> _Description of the task_:
Transcribe the data below verbatim from the line with "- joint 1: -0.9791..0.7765" to the line with "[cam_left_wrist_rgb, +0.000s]". Include both of those lines.

> _Source records_:
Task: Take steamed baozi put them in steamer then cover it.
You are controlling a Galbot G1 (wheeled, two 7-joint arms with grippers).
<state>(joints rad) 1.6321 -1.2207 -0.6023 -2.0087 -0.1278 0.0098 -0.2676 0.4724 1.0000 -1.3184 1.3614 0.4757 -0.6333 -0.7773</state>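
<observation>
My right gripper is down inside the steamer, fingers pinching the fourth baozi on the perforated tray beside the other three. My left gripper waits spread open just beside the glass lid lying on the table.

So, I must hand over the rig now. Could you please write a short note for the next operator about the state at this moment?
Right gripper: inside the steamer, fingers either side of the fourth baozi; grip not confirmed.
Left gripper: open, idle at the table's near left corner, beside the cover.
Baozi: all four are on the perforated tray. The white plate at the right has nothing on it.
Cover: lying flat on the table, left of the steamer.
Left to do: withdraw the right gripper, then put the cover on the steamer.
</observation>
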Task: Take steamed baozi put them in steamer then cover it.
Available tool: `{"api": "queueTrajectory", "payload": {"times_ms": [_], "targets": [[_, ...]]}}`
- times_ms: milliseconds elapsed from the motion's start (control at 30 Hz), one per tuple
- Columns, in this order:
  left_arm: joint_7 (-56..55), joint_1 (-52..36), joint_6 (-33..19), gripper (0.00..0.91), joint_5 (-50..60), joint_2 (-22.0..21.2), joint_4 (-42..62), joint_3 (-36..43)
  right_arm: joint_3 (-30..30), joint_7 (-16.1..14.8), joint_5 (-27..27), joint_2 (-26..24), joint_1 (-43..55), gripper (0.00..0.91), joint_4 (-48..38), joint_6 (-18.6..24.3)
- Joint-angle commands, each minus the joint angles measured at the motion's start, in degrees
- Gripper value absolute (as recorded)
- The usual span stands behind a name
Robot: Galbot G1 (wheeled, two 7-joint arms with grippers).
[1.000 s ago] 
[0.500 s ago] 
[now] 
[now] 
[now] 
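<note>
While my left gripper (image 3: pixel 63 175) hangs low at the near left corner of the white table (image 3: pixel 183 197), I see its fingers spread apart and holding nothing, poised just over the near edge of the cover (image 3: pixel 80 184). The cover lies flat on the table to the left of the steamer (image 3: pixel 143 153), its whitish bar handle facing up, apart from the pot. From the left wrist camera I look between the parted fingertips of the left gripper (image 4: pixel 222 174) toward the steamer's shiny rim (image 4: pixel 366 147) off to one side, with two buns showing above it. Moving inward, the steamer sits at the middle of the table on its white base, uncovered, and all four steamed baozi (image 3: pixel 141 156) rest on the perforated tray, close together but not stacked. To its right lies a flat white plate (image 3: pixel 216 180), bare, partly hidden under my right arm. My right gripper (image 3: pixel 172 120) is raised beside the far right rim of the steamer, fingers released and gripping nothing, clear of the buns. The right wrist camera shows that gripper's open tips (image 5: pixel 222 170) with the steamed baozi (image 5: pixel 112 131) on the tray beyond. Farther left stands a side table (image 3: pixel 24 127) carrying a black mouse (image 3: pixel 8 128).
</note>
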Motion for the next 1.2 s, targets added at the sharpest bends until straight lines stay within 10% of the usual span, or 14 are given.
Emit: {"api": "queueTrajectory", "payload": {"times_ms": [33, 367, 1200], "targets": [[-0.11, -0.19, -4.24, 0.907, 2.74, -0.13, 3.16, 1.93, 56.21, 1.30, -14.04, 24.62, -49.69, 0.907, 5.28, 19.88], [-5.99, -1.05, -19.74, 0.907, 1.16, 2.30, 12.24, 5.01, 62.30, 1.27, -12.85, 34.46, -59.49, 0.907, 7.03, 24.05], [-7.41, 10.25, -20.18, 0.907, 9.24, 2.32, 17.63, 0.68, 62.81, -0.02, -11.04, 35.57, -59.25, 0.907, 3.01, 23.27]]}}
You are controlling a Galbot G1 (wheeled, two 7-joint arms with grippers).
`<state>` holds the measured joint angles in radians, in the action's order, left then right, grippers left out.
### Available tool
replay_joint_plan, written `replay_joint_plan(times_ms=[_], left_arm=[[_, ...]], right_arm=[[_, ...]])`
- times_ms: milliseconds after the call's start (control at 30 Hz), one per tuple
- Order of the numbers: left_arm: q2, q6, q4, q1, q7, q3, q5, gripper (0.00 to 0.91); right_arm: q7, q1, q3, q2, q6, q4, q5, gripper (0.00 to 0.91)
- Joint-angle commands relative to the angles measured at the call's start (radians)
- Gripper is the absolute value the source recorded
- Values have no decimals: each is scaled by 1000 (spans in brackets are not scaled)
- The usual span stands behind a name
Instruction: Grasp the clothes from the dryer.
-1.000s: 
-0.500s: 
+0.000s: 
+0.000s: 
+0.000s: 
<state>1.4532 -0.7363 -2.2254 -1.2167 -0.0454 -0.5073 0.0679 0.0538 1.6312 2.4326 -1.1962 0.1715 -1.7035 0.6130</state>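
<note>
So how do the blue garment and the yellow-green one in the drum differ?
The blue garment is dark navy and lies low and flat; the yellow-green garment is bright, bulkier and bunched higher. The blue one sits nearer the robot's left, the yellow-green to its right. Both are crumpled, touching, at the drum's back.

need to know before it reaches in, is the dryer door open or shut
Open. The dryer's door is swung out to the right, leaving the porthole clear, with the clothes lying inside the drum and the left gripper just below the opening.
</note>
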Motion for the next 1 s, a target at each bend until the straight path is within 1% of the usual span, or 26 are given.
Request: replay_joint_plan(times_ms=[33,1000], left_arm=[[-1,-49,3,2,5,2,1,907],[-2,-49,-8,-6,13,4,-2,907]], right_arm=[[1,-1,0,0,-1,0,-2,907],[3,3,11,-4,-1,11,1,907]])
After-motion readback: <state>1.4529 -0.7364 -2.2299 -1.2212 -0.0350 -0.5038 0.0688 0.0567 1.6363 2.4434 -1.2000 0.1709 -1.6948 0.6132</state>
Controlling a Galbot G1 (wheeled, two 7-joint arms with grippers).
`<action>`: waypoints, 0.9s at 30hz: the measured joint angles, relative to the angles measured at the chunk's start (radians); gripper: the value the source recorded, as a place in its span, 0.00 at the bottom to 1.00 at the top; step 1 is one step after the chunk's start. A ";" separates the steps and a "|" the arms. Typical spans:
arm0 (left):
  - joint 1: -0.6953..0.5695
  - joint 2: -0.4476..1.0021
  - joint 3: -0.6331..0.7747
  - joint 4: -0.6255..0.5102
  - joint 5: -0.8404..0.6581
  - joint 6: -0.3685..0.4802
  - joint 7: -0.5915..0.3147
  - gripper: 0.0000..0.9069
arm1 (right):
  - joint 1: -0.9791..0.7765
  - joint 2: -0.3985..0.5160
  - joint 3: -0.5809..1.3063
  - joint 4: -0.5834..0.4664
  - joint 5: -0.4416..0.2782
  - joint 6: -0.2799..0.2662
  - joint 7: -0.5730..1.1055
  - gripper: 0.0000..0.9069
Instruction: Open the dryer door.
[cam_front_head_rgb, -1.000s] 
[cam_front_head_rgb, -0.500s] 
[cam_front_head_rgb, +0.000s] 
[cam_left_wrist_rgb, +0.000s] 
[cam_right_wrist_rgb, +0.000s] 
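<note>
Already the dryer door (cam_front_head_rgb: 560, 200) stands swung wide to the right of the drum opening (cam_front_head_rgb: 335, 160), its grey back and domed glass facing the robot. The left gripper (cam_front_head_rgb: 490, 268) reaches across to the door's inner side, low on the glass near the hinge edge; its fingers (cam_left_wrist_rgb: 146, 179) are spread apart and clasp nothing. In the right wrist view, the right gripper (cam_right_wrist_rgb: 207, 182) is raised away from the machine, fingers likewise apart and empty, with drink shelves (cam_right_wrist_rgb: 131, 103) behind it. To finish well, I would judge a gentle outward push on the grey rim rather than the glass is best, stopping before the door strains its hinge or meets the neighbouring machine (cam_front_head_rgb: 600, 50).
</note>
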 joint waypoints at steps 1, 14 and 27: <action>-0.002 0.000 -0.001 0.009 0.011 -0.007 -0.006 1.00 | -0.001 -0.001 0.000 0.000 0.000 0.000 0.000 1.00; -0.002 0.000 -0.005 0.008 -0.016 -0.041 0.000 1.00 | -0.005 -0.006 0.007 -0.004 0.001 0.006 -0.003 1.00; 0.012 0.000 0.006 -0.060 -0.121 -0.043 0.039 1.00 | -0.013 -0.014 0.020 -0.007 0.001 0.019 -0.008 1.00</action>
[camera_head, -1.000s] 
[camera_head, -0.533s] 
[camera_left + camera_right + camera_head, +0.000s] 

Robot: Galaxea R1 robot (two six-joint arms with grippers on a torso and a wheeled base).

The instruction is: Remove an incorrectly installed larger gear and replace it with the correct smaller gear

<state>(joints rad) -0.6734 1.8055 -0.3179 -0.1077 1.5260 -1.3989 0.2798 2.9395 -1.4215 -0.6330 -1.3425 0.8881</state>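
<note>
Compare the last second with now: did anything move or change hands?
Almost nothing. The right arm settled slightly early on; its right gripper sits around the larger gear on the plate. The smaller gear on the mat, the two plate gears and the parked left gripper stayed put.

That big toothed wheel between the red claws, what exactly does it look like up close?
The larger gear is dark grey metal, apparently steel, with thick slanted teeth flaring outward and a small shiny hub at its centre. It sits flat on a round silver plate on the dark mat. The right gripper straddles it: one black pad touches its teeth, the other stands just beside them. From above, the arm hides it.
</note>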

> _Exercise response_:
  - joint 1: -0.9791..0.7765
  - joint 2: -0.3985..0.5160
  - joint 3: -0.5809..1.3063
  - joint 4: -0.5834..0.4664
  - joint 5: -0.4416..0.2782
  - joint 6: -0.2799..0.2662
  - joint 7: -0.5730..1.1055
  - gripper: 0.0000..0.9069
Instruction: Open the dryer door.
[cam_front_head_rgb, -1.000s] 
[cam_front_head_rgb, -0.500s] 
[cam_front_head_rgb, +0.000s] 
[cam_left_wrist_rgb, +0.000s] 

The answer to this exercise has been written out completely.